Figure 9. TrueNorth chip cap. The 414 refers to the number of synapses on a single chip (414=256 million).


 

NS16e enclosure

Figure 10. NS16e enclosure.

 

The need to adapt the enclosure to the existing board stack—for example, to actuate pushbutton switches on the edge of one of the PC boards—required the design of some clever mechanisms. A 3D-printed slider provided the ability to press one switch (Figure 11, left panel). In the case of the other pushbutton, a rocker mechanism was used; however, since we also had to provide visual access to an adjacent LED, a light pipe was incorporated into the rocker mechanism, which was 3-D printed in a transparent material to serve both functions (Figure 11, right panel).
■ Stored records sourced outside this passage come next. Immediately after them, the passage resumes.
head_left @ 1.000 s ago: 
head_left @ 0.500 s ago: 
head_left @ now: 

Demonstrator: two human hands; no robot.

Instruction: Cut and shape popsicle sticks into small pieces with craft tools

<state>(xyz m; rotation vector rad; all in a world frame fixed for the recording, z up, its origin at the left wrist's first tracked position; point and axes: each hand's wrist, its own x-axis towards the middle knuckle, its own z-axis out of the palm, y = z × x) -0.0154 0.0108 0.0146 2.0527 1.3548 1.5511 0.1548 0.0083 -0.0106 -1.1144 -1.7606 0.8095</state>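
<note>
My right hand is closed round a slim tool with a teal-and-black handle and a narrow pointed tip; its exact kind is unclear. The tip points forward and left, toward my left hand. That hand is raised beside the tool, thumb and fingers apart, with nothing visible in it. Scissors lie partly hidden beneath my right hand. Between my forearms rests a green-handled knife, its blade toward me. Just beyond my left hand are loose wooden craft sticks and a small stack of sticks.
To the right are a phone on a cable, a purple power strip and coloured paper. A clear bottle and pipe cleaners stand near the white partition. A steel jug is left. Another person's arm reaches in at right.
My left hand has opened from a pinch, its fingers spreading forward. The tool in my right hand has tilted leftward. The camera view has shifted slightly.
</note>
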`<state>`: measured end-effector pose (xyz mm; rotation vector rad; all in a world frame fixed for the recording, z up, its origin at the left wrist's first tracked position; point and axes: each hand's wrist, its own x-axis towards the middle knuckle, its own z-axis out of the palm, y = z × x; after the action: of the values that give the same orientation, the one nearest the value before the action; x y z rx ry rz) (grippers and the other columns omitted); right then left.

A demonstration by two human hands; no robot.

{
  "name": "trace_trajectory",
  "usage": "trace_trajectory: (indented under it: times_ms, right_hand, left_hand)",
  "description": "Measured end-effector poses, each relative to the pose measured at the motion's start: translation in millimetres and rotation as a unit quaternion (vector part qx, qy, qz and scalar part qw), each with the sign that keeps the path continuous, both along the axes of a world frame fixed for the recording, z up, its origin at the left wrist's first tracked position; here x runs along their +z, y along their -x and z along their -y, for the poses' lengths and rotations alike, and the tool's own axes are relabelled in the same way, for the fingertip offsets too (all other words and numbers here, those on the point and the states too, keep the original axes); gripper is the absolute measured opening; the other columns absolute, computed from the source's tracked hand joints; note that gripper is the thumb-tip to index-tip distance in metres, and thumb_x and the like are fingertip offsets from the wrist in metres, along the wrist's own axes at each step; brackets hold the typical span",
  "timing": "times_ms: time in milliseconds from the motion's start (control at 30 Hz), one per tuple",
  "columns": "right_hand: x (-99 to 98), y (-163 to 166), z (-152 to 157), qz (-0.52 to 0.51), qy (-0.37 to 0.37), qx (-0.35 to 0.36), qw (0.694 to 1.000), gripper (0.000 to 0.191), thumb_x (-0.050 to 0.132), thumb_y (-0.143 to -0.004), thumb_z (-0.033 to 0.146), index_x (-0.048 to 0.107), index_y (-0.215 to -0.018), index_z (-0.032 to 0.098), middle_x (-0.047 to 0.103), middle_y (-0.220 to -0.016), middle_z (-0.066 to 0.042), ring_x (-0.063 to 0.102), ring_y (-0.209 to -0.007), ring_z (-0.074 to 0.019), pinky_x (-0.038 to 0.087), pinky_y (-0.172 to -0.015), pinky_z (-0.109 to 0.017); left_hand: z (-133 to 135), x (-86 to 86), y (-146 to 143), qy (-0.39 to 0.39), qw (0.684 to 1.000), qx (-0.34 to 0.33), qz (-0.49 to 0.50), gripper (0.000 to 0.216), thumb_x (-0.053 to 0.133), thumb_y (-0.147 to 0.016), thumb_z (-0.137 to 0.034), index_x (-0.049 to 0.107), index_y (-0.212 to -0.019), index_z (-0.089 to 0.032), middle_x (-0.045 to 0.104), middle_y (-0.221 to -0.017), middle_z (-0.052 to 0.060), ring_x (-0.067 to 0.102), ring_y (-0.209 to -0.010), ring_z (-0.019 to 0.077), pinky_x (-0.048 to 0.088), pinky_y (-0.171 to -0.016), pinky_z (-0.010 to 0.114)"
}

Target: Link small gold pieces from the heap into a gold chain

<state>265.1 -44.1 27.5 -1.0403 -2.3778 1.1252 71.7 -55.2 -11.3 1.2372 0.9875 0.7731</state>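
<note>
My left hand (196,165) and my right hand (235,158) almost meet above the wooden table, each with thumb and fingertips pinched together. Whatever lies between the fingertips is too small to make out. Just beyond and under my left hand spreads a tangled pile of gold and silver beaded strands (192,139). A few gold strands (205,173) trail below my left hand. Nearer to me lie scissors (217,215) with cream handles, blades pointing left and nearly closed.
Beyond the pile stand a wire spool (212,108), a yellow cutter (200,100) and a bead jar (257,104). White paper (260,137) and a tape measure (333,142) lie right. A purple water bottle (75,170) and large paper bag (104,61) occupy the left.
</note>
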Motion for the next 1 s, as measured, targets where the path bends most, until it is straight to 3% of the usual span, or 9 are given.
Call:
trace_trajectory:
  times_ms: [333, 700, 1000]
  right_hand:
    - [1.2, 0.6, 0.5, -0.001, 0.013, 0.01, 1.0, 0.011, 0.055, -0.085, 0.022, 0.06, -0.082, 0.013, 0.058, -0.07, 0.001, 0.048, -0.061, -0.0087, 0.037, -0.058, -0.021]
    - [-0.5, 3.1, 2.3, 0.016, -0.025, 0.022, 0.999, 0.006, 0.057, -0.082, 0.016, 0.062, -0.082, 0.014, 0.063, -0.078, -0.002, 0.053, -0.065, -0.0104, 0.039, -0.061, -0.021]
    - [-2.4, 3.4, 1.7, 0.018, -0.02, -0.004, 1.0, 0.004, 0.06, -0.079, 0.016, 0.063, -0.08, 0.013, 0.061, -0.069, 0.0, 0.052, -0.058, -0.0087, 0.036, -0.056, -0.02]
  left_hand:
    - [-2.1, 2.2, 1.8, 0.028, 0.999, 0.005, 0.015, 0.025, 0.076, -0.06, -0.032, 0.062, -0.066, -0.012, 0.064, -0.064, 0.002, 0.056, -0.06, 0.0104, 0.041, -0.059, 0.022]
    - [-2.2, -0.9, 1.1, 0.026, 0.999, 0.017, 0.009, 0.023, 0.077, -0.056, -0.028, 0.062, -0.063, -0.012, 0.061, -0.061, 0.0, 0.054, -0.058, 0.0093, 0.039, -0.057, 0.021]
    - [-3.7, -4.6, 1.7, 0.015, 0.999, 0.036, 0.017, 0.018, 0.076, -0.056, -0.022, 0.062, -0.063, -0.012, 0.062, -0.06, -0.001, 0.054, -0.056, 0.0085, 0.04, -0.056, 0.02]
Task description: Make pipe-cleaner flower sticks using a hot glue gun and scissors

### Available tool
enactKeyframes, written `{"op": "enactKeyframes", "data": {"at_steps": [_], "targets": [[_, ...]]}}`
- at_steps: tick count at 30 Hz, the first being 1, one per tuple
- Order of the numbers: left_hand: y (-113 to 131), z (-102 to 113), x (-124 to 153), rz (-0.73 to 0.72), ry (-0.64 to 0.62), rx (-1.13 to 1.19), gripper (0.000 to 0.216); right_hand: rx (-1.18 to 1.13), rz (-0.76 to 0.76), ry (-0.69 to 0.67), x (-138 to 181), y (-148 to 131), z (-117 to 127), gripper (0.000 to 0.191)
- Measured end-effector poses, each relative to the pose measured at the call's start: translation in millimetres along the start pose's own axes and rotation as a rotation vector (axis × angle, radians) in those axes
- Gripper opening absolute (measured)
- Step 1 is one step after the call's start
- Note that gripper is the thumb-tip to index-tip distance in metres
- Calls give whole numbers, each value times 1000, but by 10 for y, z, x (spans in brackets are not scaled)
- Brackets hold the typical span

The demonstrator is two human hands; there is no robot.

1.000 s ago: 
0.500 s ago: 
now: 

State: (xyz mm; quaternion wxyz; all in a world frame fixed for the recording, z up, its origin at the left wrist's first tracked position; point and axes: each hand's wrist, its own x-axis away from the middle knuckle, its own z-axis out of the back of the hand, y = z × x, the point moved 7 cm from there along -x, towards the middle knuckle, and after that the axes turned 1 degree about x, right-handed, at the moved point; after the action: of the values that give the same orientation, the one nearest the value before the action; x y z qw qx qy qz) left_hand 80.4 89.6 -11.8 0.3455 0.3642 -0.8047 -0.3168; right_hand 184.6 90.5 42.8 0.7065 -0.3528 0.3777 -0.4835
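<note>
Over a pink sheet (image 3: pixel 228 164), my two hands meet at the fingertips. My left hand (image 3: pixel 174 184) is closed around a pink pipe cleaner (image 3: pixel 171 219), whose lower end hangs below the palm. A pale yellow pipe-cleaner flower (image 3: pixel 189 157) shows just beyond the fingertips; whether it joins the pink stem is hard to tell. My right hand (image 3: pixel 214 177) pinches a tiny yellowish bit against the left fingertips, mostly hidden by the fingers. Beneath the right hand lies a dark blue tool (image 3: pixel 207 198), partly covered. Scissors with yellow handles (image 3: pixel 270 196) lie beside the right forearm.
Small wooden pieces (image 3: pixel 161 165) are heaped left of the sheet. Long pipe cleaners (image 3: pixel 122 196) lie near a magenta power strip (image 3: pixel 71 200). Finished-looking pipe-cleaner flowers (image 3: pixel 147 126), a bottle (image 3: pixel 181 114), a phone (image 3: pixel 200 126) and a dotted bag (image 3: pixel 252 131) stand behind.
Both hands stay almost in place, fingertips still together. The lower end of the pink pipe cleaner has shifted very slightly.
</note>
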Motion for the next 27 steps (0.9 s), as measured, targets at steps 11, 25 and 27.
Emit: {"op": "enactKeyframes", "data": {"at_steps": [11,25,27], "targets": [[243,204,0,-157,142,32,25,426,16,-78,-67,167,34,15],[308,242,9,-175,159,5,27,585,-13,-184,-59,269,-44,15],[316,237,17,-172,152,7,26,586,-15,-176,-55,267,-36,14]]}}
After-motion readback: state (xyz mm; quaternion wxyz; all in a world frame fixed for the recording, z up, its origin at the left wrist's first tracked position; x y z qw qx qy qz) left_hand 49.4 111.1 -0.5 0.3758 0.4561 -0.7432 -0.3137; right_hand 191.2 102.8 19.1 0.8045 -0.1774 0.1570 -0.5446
Slide mechanism Rocker mechanism

Figure 11. Slide mechanism (left) and rocker mechanism (right).

 

We wanted the enclosure to support two modes of use: one sitting on a desktop as a standalone unit; the other, placement within a 2U-high drawer for mounting in a server rack. The enclosure was designed so that it could be used in either mode, by attaching either a support foot to allow it to stand on its own (Figure 12) or an adapter that allows it to be mounted in the drawer. In the rackmount mode, the NS16e can be laid flat in the closed drawer for normal operation; the drawer can be opened and the NS16e tilted up for display or maintenance. (Figure 13). Since the enclosure is not visible when the drawer is closed, we added some panel graphics and LED lighting to identify and distinguish the unit.

Desktop mode

Figure 12. Desktop mode.

 

Rackmount mode

Figure 13. Rackmount mode.

 

Once mounted in the enclosure, the system is ready for final testing and delivery to LLNL!

Line Separator

 

NS16e System as a Neural Network Development Workstation

Guest Blog by Jun Sawada

 

It all started very small, I still remember the first time when we first simulated a single TrueNorth neuron model. It was only on a circuit simulator. A few years later, we have fabricated it into the TrueNorth chip, with 1 million neurons on a stamp-size silicon piece. Today, we have built the NS16e system.

Unlike the scale-out system we built earlier using single-chip boards [Revealed: A Scale-Out Synaptic Supercomputer (NS1e-16)], this machine is intended toward running larger, more powerful neural networks in real time. In a typical setup, the NS16e system is connected to a host x86 server computer by a PCI Express link. The host server can pump large data in and out of the NS16e system. The host server with GPUs can build and train a large neural network, and NS16e can immediately start running it. We can run with a single command the entire end-to-end development process of preprocessing training data, neural network construction, training the network, and optimizing the network for hardware, and running it on the NS16e. Because this development process is very quick on NS16e, NS16e system combined with a powerful host server is a dream machine for large scale neural network development.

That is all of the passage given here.